Go through the listing beneath and show each line containing the string "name".

**DATA:**
- Opening Delimiter -
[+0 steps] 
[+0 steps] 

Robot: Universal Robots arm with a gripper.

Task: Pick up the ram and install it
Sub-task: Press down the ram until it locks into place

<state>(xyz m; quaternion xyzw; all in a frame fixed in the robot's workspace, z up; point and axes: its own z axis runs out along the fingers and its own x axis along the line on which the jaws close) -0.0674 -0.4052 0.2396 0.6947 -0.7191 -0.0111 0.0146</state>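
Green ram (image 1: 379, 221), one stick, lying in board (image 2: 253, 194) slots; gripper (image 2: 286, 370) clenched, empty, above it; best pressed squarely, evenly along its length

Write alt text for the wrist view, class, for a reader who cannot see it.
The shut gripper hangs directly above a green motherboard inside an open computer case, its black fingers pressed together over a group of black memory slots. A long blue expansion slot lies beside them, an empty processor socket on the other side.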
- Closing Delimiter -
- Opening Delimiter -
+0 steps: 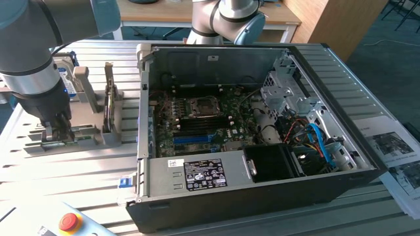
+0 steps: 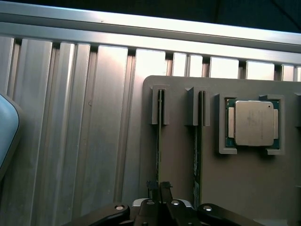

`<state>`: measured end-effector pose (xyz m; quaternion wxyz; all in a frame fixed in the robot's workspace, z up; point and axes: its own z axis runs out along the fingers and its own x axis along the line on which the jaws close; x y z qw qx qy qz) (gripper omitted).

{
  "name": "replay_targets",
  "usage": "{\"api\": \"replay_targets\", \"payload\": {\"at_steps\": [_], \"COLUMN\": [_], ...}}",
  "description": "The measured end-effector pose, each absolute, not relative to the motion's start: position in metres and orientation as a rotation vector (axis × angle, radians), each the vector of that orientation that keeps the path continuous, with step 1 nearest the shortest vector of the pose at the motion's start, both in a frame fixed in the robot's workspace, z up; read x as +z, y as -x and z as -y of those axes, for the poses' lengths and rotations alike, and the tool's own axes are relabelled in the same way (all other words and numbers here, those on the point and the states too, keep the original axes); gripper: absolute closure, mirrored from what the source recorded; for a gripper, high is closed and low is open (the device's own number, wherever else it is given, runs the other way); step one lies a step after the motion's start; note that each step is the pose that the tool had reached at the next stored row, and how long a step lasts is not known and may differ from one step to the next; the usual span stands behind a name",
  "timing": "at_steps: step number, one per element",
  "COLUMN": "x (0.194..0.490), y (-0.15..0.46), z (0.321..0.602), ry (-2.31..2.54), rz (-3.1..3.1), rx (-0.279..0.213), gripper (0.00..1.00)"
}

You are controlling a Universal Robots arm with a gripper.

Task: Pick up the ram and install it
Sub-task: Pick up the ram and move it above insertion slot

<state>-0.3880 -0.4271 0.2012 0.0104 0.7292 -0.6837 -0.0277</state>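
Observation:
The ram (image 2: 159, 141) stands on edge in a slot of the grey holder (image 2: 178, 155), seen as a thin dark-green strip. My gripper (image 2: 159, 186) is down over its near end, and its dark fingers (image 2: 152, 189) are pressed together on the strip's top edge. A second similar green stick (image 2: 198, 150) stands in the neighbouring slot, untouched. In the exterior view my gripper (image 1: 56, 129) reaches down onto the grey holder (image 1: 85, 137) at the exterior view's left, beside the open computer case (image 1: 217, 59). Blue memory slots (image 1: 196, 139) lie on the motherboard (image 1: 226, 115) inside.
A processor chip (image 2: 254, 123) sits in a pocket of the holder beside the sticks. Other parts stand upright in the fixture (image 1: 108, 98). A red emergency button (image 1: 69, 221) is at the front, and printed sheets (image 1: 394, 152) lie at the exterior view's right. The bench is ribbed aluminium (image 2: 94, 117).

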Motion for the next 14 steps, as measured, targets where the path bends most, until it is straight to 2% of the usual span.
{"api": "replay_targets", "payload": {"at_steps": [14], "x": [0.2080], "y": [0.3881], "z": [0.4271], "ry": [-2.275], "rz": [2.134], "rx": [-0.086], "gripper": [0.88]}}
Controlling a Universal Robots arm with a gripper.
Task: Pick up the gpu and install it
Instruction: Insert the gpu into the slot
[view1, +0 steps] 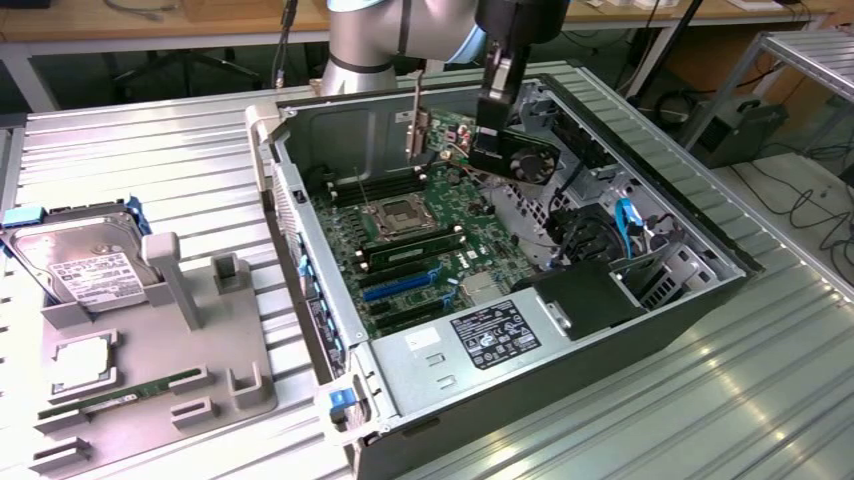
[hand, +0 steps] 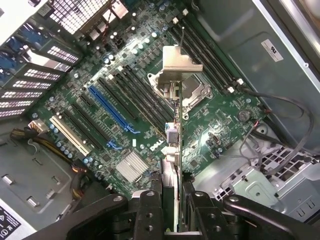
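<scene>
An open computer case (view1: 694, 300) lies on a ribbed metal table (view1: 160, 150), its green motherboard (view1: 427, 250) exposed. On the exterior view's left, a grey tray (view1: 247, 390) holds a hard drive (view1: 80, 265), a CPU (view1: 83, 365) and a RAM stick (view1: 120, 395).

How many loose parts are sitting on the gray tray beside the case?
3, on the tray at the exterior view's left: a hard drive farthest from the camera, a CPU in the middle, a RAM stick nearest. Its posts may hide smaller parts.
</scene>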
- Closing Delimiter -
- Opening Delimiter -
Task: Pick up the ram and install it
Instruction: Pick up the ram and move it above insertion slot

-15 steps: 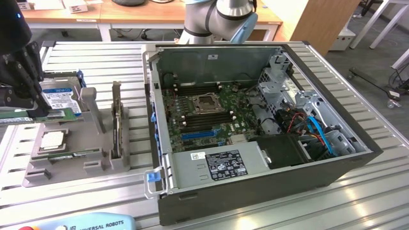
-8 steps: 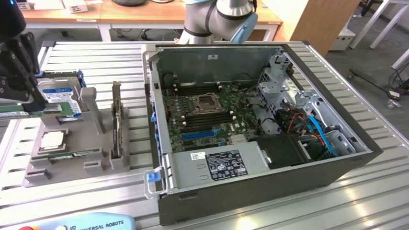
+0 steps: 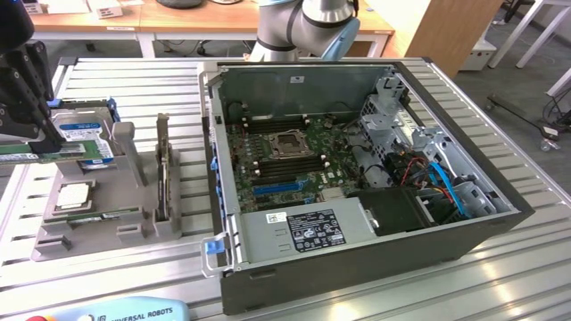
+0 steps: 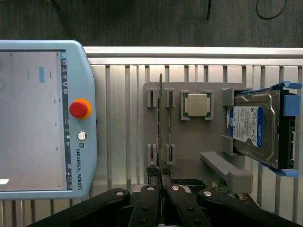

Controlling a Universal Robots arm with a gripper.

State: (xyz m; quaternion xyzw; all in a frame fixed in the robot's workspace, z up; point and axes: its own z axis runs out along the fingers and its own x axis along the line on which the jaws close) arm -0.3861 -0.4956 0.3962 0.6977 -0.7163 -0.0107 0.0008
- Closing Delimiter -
**ANSWER SPACE:**
  "name": "replay_targets",
  "description": "The measured end-effector pose, each absolute, not relative to the motion's start: position in metres and orientation as a rotation vector (axis × angle, radians), each the vector of that orientation that keeps the path continuous, with step 1 nearest the shortest vector of the pose at the motion's start, both in a frame fixed in the robot's workspace, z up; read x as +z, y as -x and z as -y of those axes, for the poses' lengths and rotations alike, and the tool's own axes are relabelled in the same way (all other words and numbers here, those on the point and the states too, keep the original axes); gripper: absolute closure, mirrored from what the source recorded; for a gripper, high is closed and low is open (the device's own number, wherever else it is given, runs the other way); step one lies a step after the motion's start; note that each step is the pose that the tool had reached at the next stored row, and how long a step lasts is not known and may differ from one step to the next; the usual span stands behind a name",

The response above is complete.